Bunch of amateurs ...

Waltzing

what ....happened...

does that mean OCA is the next hopefull for punters after this one did not go a go go...


Basil

#538
https://www.nzx.com/announcements/438870

• Total Group sales $3.0 billion in FY24, down 6.2% compared to FY23
• The Warehouse sales were $1.8 billion, down 5.3%
• Warehouse Stationery sales were $231.9 million, down 6.7%
• Noel Leeming sales were $1.0 billion, down 5.3%
• Gross Profit Margin held flat at 33.6%
• Adjusted NPAT of $18.9 million, down from $57.4 million in FY23
• Net Loss After Tax of $54.2 million, down from NPAT of $29.8 million in FY23
• Net Debt of $50.7 million.

What a shocker.

QuoteChair Dame Joan Withers described the last financial year as one of the most challenging in
the company's 42-year history.
"The economic climate in Aotearoa New Zealand has been difficult for most retailers, with
inflation, high interest rates, and a weak economy significantly reducing consumer demand.
However, our trading performance and operational execution have fallen short and
exacerbated these challenges."
"The poor financial performance we've reported this year is not acceptable. The Board and
Executive Leadership team are acutely aware of the disappointment shareholders will be
experiencing and the big job ahead of us to get the company back on track."
Joan as the chair is directly responsible for allowing the massive cluster f@#& of the market.com and Torpedo 7, among other things including an absurd focus on all things ESG that Nick inflicted upon the company.  She is well and truly past her "best before" date and should do the decent thing and retire.
Without change at a board level and knowing the Tndall group as the controlling shareholder is primarily now interested in leaving a legacy for Kiwi's, I remain of the view this is uninvestable.

The new advertising program WHS have initiated on T.V. is good but it's just a drop in the bucket in terms of what's required to get a decent return on capital employed.  Is that even possible now given competitive pressures?
Consider this.
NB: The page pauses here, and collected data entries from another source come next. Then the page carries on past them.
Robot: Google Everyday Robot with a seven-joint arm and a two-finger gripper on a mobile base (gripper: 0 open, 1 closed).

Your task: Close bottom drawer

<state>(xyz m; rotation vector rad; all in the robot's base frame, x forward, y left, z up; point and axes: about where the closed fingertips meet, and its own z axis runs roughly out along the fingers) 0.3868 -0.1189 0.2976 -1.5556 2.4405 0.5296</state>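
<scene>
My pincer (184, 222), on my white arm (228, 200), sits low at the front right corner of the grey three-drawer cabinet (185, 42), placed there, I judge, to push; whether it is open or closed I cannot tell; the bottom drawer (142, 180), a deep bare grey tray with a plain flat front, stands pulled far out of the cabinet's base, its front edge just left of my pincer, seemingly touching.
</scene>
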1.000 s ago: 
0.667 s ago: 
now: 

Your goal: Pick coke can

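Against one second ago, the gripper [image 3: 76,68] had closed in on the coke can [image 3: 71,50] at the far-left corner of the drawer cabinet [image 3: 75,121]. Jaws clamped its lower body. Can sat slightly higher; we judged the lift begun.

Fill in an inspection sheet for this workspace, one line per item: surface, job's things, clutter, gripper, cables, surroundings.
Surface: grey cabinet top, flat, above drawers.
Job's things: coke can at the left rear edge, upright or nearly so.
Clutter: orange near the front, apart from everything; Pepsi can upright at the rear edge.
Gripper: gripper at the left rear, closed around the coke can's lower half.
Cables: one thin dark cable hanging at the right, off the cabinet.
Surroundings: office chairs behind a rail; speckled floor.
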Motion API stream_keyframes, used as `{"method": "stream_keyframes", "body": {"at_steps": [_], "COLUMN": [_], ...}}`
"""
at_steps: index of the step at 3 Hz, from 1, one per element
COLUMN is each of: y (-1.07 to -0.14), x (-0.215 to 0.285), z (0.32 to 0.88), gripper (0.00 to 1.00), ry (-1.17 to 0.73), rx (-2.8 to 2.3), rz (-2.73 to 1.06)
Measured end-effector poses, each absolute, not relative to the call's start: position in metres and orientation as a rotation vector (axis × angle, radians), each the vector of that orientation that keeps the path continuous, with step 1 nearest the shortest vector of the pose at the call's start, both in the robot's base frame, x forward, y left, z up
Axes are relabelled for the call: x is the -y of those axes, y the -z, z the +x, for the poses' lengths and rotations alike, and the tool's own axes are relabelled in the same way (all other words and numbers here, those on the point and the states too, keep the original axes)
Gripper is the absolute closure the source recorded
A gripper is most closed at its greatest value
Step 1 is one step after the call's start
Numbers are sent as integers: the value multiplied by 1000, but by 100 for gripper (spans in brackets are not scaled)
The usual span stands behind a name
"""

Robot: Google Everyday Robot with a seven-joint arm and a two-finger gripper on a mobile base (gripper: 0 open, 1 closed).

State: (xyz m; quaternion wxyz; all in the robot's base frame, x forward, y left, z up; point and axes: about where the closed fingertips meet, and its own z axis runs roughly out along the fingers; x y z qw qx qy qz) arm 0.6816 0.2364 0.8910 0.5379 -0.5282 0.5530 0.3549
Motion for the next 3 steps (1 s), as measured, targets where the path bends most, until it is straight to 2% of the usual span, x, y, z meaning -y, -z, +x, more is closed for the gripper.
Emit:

The WHS was formed about 41 years ago before we even had the internet and online shopping overseas.  We've got massive expansion by K Mart among others planned and frankly they are eating the WHS lunch. Back in the 1980's if WHS told you that you were getting a bargain, you believed them.  Now, you'd be better off checking online or shopping at K Mart.

LoungeLizard

Another terrible result! No money to pay dividend - wasted it all on high exec salaries and vanity projects.

There really isn't any excuse for the situation the Board finds themselves in - they enabled Nick and all his wasteful badly-thought-through expansionist ideas. As a result they completely lost focus and have become a $3b business that can barely make $20m in profit, have $50m of bank debt and can't pay shareholders a  dividend. Totally foreseeable and avoidable yet the only ones who couldn't see it or know what to do about it were the Board (and Nick). What a shambles!